As Nos Tempos do Imperador is a continuation of Novo Mundo, the writers chose six characters to bring back from the previous telenovela. Quinzinho and Vitória, who were young children in the first plot, are now portrayed by Augusto Madeira and Maria Clara Gueiros, while the governess of the palace Lurdes, which was played by Bia Guedes, now returns to the age of 60 to be played by Lu Grimaldi. Vivianne Pasmanter, Guilherme Piva and Ingrid Guimarães return with their original characters Germana, Licurgo and Elvira Matamouros, however, now 80 years old. For that to happen, the three received special effects makeup.

== Ratings ==

| Season | Episodes | First aired |  | Last aired |  | Avg. viewers (points) |
| Date | Viewers (points) | Date | Viewers (points) |
| 1 | 154 | 9 August 2021 | 19.1 | 4 February 2022 | 17.6 | 16.9 |

Premiering after more than a year of postponements and following the reruns of three telenovelas, Nos Tempos do Imperador registered a rating of 19.1 points for its pilot episode on 9 August 2021, the worst for the 6 p.m. telenovela time slot (novelas das seis) in eight years.

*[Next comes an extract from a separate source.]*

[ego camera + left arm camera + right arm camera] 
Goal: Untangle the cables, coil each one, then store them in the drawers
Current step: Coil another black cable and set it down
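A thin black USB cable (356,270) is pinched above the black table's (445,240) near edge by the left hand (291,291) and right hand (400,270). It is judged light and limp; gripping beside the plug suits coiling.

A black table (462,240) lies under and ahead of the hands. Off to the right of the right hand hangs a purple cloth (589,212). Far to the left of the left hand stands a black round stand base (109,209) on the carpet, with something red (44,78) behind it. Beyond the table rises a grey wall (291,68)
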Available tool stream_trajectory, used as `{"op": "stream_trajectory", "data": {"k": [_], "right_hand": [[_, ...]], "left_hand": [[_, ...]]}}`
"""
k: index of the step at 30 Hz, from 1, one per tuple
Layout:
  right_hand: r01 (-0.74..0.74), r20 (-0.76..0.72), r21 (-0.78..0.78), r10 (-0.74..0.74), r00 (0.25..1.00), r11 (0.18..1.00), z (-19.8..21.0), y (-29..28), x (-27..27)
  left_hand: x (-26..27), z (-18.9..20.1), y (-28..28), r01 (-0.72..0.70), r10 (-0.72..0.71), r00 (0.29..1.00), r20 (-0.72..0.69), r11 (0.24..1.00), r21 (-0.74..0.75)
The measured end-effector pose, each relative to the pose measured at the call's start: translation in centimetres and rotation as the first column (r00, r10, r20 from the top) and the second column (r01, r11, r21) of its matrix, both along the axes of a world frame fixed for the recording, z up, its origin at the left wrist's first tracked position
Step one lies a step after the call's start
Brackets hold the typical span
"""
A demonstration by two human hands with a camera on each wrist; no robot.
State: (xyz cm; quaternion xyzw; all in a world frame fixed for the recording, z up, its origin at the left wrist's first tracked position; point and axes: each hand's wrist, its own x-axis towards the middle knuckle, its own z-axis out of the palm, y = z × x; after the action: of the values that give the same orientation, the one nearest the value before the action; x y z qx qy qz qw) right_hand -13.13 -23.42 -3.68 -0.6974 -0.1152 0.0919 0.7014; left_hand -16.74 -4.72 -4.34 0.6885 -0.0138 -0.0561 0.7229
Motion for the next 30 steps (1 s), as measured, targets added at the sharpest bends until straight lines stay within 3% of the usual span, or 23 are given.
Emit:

On 27 November 2021, the 96th episode of Nos Tempos do Imperador saw a rating of only 9.3 points, the lowest rating for the time slot in 37 years since Amor com Amor Se Paga registered a 4.0 points rating on 18 April 1984 because of a massive blackout in the Southeast region of Brazil (the latter telenovela otherwise averaged 40 points, unlike the former which consistently drew ratings below 20 points). The said episode of Nos Tempos do Imperador lost out to the broadcast of the 2021 Copa Libertadores Final on the usually third-ranked channel SBT, which drew a rating of 27.3 points.